I've tried many times to get a great "Shower Shot" for models, but most normal showers don't really have the room or the safety to pull off the lighting as you would want.
So finally, I decided it was time to build an indoor studio set that created the shot I wanted. But, as you know, when you have water and electricity in the same area, safety has to come first. So one of my worries was about circuit breakers in case of an accident. Fortunately we had outdoor outlets by our pool that were "Ground fault Circuit Interrupters". So we simply took extension cords to draw the power from there.
We also took a large number of cheap towels and surrounded the pool to absorb any splashes or spills that might happen.
And finally we started to blow up the portable pool.
OK. So here's a tip. I bought a pool that you had to blow up yourself. I mean by blowing into it. "BIG" mistake. Get one with a pump and save yourself some grief :).

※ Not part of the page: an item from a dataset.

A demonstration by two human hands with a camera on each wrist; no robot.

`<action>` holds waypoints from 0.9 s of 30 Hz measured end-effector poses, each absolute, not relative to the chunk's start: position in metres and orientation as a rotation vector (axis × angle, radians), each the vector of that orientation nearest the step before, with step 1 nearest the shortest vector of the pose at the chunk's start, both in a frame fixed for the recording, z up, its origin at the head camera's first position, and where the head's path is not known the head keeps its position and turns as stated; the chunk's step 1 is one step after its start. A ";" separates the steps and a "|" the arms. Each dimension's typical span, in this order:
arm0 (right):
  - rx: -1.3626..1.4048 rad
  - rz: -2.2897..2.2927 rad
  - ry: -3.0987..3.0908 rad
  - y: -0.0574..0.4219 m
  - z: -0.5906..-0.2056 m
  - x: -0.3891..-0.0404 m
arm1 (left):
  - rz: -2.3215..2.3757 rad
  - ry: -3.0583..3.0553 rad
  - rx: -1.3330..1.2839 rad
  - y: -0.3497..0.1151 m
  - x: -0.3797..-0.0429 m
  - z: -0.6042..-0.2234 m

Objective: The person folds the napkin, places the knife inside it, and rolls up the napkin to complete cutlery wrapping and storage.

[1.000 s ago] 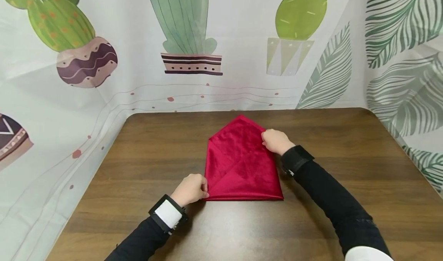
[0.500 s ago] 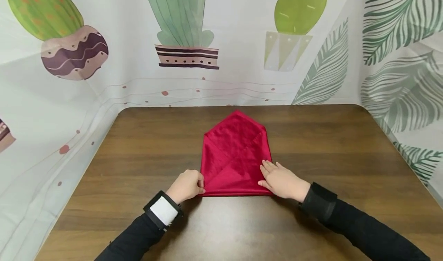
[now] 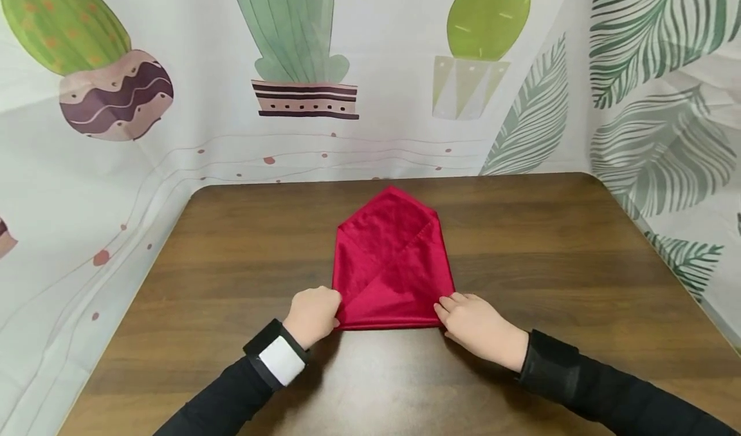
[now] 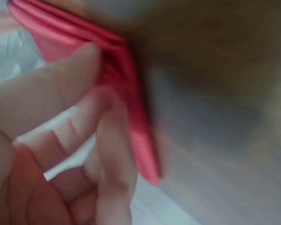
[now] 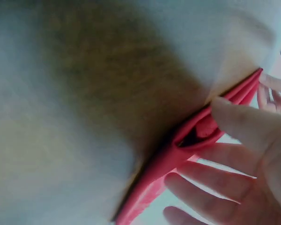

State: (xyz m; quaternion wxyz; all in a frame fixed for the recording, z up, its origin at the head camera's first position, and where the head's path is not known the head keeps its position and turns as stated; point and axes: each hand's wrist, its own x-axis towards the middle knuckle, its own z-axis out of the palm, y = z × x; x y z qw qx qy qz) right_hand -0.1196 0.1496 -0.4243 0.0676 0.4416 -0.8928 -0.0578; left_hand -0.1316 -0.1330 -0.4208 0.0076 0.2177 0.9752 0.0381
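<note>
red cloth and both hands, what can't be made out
Red cloth, underside: head view, hidden by its top.
Its layer count: left wrist view, blurred, partly behind fingers of the left hand.
Lowest finger of the right hand: right wrist view, cut off by bottom edge.

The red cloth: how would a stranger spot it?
Find the brown wooden table before the cactus-print backdrop. On it, between the left hand and right hand, lies the folded red cloth. Its glossy crimson and house-like outline, peak toward the backdrop, set it apart from the table and black sleeves.
</note>
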 end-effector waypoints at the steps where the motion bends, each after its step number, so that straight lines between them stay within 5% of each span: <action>1: 1.338 -0.200 -2.625 0.147 -0.426 -0.121 | 0.073 3.086 0.750 -0.130 -0.130 -0.420; 8: 1.391 -0.340 -2.477 0.127 -0.432 -0.121 | -0.021 3.048 1.264 -0.108 -0.124 -0.428; 27: 1.353 -0.520 -2.367 0.097 -0.435 -0.119 | -0.537 3.094 1.581 -0.078 -0.119 -0.444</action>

Any child size inflatable pool should work. I tried to find the one with the tallest sides for additional containment. Our model will not be standing in it, rather just kneeling. So we need to be able to shoot over the side of the pool and still see most of the model.
Now a word about lighting. I used mono lights cover by softboxes for reasons beyond the quality of light. If you use an umbrella, the electrical end is facing to the model. While not likely, it is possible for water to splash onto the power head and cause problems. With a softbox, the power end is away from the model, and the flash tube and modelling light are completely covered by the softbox itself. Much safer. I use softboxes from Westcott, and you can see how the flash head is completely contained.

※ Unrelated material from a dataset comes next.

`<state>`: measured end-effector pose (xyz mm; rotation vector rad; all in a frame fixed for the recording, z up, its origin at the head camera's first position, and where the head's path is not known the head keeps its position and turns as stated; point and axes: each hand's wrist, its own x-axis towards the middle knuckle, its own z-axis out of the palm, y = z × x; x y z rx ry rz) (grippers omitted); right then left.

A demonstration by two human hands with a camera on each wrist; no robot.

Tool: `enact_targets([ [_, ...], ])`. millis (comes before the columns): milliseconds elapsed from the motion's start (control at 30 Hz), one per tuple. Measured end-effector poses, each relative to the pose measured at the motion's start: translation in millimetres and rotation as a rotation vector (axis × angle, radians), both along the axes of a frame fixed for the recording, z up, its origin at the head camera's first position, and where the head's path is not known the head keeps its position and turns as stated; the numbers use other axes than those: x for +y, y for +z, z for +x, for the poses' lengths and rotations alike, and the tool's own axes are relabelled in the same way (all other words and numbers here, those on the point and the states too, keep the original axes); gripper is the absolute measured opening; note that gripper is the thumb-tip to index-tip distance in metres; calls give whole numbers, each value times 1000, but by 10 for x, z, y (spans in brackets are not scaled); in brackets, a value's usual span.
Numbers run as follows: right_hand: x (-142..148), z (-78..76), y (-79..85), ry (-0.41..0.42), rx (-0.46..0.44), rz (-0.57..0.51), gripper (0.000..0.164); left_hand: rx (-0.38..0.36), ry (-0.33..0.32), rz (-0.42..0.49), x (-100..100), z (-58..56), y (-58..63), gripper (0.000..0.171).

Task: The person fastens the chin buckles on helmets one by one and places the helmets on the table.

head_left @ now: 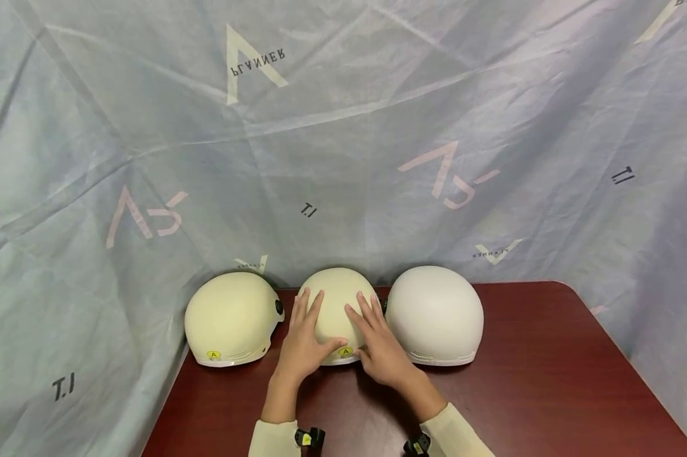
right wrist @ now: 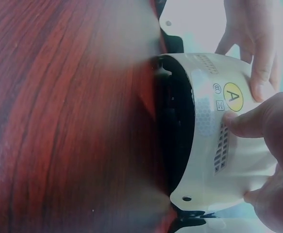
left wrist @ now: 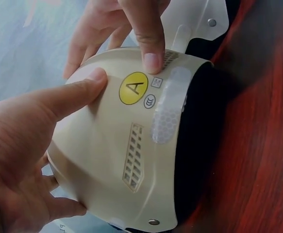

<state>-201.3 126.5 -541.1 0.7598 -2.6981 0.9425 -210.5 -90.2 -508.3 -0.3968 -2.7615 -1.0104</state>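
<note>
A cream helmet (head_left: 336, 311) sits on the table between both hands, its back rim toward the person. My left hand (head_left: 306, 343) rests on its left side with fingers spread and fairly straight, the thumb laid across the shell. On the other side my right hand (head_left: 382, 352) touches the shell, fingers likewise spread and extended. Both thumbs lie near a round yellow sticker (left wrist: 133, 88) marked A. In the right wrist view, the right thumb tip is at the upper end of a vent grille (right wrist: 221, 150). The helmet's dark inside shows below the rim.
To the left stands another cream helmet (head_left: 231, 317), and close on the right a white helmet (head_left: 434, 317). All three line the back edge of a dark red wood-grain table (head_left: 537, 381). A grey printed cloth (head_left: 343, 158) hangs behind and along the sides.
</note>
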Motion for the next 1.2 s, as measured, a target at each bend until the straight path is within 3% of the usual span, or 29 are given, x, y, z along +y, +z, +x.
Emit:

Finally, you need a large watering can. I prefer lightweight plastic ones with a large capacity and a large head with as many holes as I can find to create the shower spray effect.
So the deal is easy. Fill the can with warm water that doesn't shock the model. An assistant stands on a ladder and gets the can higher than the model and gently tips the can to her. However be careful. The goal is to not get water on her face and ruin her makeup. So we start with the water falling in front of the model, then slowly ease it into her.
So now the lighting. we used four lights for this set. The first two were the softboxes in front of the model. You can use any lighting ratio you like, but we used a 1:1 ratio for more of a glamour effect.
The other tow were in behind and much higher. The had snoots on them for protection, and plastic gels covering the front openings.
Finally, I chose a blue mottled muslin background that is drip dry should any water splash on it. You can choose whatever you want for a background. It's all personal choice.
Yes, this is a difficult shot to set up and cleanup. But I like that. Lazy photographers don't do the hard things so it sets me apart from them and gives me images they just don't have.
For an alternate, we went out to our patio one night and built a variation on the set. Our patio has a wall of plants on one side and some plastic boulders. It was originally built for senior photography. We took the same basic setup, but we didn't have to worry about the tarp or the towels. We took the same precautions with the lighting.
We even added a smoke machine to simulate steam from the shower.
So take an afternoon or an evening and have a great shoot. Be safe.